BRIEF:
Using the data below, work out how many lines contain the word "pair", then state that number without comment.
----- TASK INPUTS -----
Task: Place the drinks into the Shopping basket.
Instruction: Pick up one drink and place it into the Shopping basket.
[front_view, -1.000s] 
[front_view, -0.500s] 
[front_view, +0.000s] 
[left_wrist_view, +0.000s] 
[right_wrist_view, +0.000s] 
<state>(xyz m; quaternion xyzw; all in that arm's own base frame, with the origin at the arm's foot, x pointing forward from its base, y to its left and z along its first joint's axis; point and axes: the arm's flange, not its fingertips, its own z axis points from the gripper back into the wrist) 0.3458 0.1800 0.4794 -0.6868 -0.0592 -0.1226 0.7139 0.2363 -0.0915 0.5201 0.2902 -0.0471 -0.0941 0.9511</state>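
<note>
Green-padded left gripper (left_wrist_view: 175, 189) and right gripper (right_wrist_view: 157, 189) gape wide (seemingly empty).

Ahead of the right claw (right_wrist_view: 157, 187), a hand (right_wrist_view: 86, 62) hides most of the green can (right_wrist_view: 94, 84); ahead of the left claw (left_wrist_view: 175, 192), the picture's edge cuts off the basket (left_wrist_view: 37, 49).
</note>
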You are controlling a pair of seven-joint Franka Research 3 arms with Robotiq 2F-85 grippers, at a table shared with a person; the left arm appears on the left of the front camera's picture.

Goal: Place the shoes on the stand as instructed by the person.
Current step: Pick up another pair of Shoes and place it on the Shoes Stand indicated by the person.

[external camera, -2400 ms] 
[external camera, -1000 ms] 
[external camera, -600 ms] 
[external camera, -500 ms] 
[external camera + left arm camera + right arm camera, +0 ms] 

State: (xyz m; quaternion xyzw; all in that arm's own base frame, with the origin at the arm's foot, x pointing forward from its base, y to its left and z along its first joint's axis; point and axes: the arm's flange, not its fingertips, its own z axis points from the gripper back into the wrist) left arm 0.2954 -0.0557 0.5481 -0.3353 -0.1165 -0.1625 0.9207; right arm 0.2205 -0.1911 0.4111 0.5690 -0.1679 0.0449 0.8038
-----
EXERCISE RESULT:
2